LIBÉRATION. La réalisatrice Maryam Touzani signe avec « Adam » un film poignant sur les luttes féminines au Maroc, une question qui résonne encore dans l’actualité.
Par Eva Sauphie | Le Point.fr
Une histoire autour d’une prison intérieure dont il faut se libérer
Alba, la gérante de l’échoppe, est veuve et élève seule sa fillette de huit ans. Cette mère dévouée et rigide finira par recueillir Samia, une jeune femme enceinte ayant fui son village. En attendant la naissance de son enfant, et pour se faire une place dans la famille, la nouvelle recrue s’attelle à la minutieuse préparation des rziza, spécialités sucrées façonnées au fil de pâte feuilletée. « Le savoir-faire est tout ce qu’il reste aux femmes dans les sociétés arabes », regrette Maryam Touzani. La nourriture tient ainsi une place centrale dans le film. Celle-ci s’impose à l’écran de manière palpable. Et vient matérialiser la renaissance qui s’opère à l’intérieur des deux personnages.
« Alba fuit celle qu’elle a été. Elle est restée figée dans le temps pour se protéger de cette société qui a du mal à accepter qu’une femme ne refasse pas sa vie, commente la réalisatrice. Tandis que Samia fuit la vie qu’elle porte en elle, également à cause de la pression sociale. Toutes deux se libèrent peu à peu de leur prison intérieure en s’efforçant à ressentir des sensations. » À mesure que Samia pétrit la pâte et transmet son savoir-faire à Alba, cette dernière redécouvre une technique oubliée. Et se redécouvre elle-même. « Au contact de la préparation, elle réinvestit son corps et sa féminité. » Cette transmission des traditions, intrinsèquement liée aux femmes, joue un rôle déterminant dans l’émancipation des deux protagonistes.

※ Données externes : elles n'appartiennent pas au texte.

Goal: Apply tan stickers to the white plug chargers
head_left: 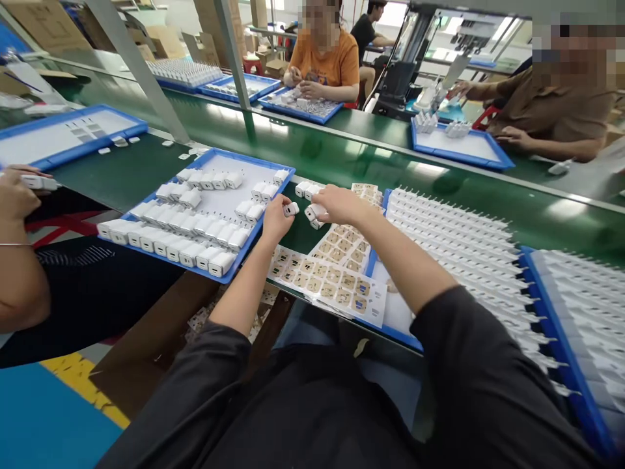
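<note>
Seeing overlapping sticker sheets (332, 280) nearest, on the edge of the green tabletop (303, 240). Beyond, pinching a white block (291, 209) between the fingers of the left hand (276, 223); gripping a neighbouring block (310, 212) in the fingers of the right hand (338, 202). Leftward, finding rows of similar blocks (174, 249) in a blue-rimmed tray (254, 168). Farther off, noticing a person in orange (334, 62), hands over a second tray (293, 112).

Pretty bright overall, honestly. Looks lit mostly from the back, with near-white patches (395, 14) up top. Throws soft glare streaks onto the glossy green table (342, 150). Gets murky underneath, around the cardboard box (141, 339). Reads sharp enough mid-frame on the white charger housings (222, 262). Stretches badly toward the edges, fisheye style, far-right blue tray (559, 326) leaning and soft. Comes with heavy pixelation over two heads (319, 23).
</note>
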`<state>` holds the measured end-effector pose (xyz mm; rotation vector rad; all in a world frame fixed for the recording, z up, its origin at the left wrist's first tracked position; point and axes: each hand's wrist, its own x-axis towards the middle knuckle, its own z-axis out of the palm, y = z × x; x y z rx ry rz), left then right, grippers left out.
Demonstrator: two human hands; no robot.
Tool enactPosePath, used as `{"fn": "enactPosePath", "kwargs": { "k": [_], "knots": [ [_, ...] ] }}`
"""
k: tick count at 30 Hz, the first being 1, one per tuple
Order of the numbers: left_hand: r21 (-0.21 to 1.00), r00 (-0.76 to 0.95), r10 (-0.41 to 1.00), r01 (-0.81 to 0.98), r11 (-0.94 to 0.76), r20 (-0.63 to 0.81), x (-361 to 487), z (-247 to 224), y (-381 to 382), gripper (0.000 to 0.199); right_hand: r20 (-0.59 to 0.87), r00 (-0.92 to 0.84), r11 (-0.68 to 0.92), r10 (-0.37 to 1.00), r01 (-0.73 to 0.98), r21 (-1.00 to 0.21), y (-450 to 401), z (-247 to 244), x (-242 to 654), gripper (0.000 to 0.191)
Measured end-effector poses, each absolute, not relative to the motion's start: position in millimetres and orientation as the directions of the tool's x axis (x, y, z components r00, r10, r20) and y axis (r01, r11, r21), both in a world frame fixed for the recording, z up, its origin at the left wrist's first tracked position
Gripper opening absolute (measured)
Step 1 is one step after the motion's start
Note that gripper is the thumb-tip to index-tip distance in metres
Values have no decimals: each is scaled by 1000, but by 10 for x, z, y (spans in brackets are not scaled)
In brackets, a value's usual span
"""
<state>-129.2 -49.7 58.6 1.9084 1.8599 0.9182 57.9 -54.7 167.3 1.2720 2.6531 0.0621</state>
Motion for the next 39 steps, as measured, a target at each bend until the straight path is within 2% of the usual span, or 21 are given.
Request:
{"fn": "enactPosePath", "kwargs": {
  "k": [6,14,21,25,33,39],
  "knots": [
    [605,-77,984,796,-36,159,-1318,496,-434,36,-256,-551,590,794,799,111,-18,1341,219,39],
    [663,59,995,742,-94,74,-1343,548,-425,33,-420,-544,589,726,808,-29,80,1234,473,62],
    [664,119,993,740,-105,25,-1349,603,-422,38,-424,-536,573,730,818,-48,-60,1222,626,90],
    [647,109,994,758,-86,4,-1377,599,-416,35,-400,-515,540,758,840,-56,-145,1170,670,89],
    [621,105,994,779,-90,13,-1307,568,-334,43,-290,-522,514,802,851,-109,-202,1073,682,71],
    [627,112,989,765,-147,96,-1165,847,-409,40,-187,-490,471,851,871,-140,-163,1130,773,71]
  ]
}}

Les traditions sont à questionner
Mais pour la réalisatrice, certaines traditions doivent être questionnées. Et selon elle, les femmes ont un rôle à jouer dans la remise en cause de certaines coutumes patriarcales. « Une femme ne peut pas enterrer un être cher. Pour Alba, cette tradition a des conséquences terribles. C’est comme si on lui volait deux fois son mari, deux fois la mort, scande Maryam Touzani. La société marocaine fragilise les femmes, mais elles sont fortes et se battent en silence. »
Un discours qui trouve une résonance dans l’actualité du pays. Adam a été projeté pour la première fois à Cannes en mai 2019, soit quelques mois avant l’affaire Hajar Raissouni. « Le film a rejoint une époque, un moment de l’histoire contemporaine du Maroc où les femmes ont besoin de reprendre leurs droits sur leur vie en l’assumant publiquement », observe-t-elle. Ces dernières étaient aux premières loges pour soutenir cette journaliste condamnée puis graciée par le roi pour avoir avorté et eu des rapports sexuels hors mariage. Le Code pénal marocain prévoit jusqu’à deux ans d’enfermement pour les femmes pratiquant l’IVG.
Conséquence, « ce sont entre 600 et 800 avortements clandestins qui ont lieu tous les jours », rappelle la cinéaste. Et quelque 300 bébés qui sont retrouvés abandonnés dans des poubelles de Casablanca chaque année. « On vit dans l’hypocrisie la plus totale », s’indigne celle qui signe un long-métrage ouvertement féministe. Présenté et bien reçu au Maroc, Adam traite avec une justesse émouvante de la place que prend progressivement la sororité dans les sociétés arabes. En même temps qu’il témoigne « du besoin urgent à ouvrir le débat sur les libertés féminines », conclut la réalisatrice.